The truth is, there are certain times when we are excellent at it: disaster strikes, and we are generous and giving. A pandemic comes, and we do our best to work together. But Jesus, in today’s gospel, is warning us of a kind of leadership that sneaks in when things are going okay – those acts of neglect and selfishness can change a society from civilization to savagery. A hungry person here, a sick person there – well, the world isn’t perfect. A bully on an island is allowed too much power and society falls apart. A toxic politician who foments fear, without challengers, and society is divided. The price of this neglect is steep. 

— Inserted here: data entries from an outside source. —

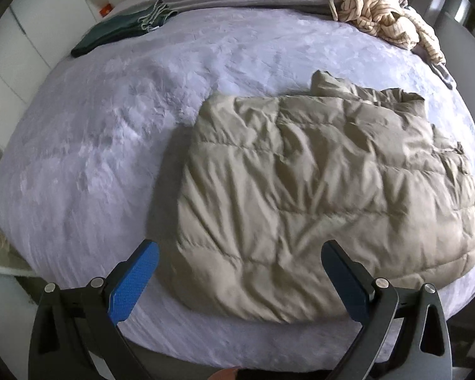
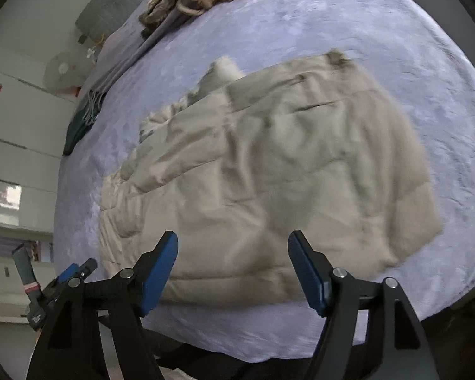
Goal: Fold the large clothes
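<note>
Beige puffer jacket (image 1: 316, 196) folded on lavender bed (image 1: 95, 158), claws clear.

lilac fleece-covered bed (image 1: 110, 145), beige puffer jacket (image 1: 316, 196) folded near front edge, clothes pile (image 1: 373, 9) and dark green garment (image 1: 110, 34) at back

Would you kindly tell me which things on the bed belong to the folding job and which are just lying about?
In the job:
beige puffer jacket
left gripper, open
right gripper, open

Lying about:
striped cream garment
dark green cloth
lilac bedcover
</note>
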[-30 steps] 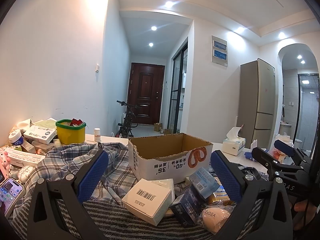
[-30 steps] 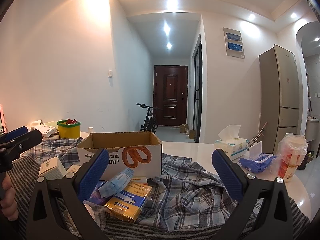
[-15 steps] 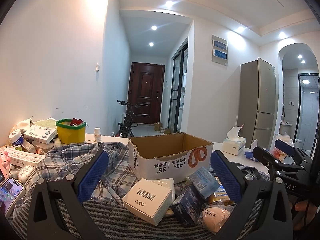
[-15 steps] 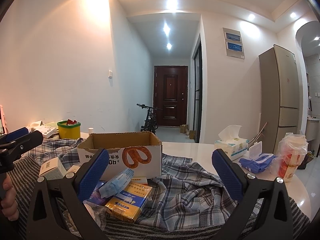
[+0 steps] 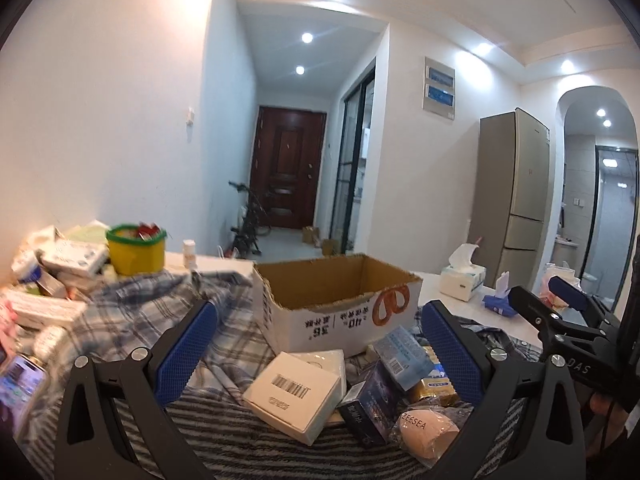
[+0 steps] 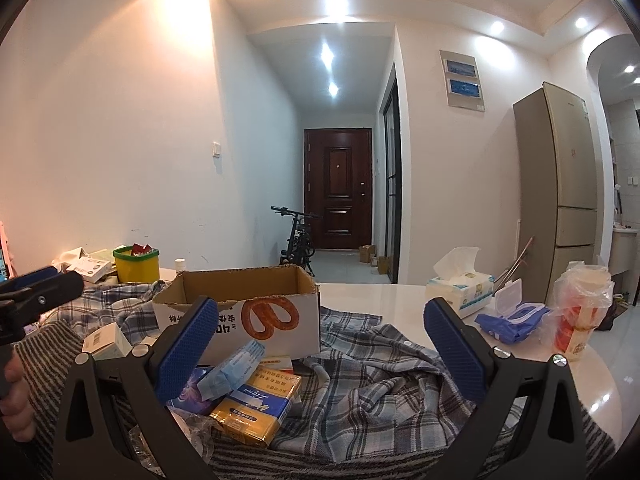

But here’s the thing, Jesus understood he was asking a lot of us, that we needed to learn. He didn’t expect the disciples to be leaders from day one, off the fishing boat; he trained them. He never assumed that the crowd who came to hear him would be so enraptured by his origin story that this would be enough. He taught them to have faith in people at the Feeding of the Five Thousand, to be open to other opinions with the Woman at the Well, to see wisdom in strangers with the Good Samaritan, to forgive with the Prodigal Son. If this is not obvious to you, then think of it this way: in a deeply divided, hierarchical society, Jesus was teaching the polar opposite version of leadership. It just goes to show how hungry we are to hear it, and how much we want to practice it.  

Next week Advent begins, and we might consider our Reverse Advent Calendar a lesson in the kind of leadership that Jesus is talking about. Instead of looking inside a box for something for us, we are giving something to someone else. Instead of serving self, we are serving others. This is how community rises out of conflict. As we prepare for Advent this week – getting out those Christmas lights we need so much this year – let’s take a minute to reflect on the leader whose coming we wait for, and where that leader would desire our attention. Is it up, at the distant stars? Is it in, toward ourselves? Or is it out and into the world?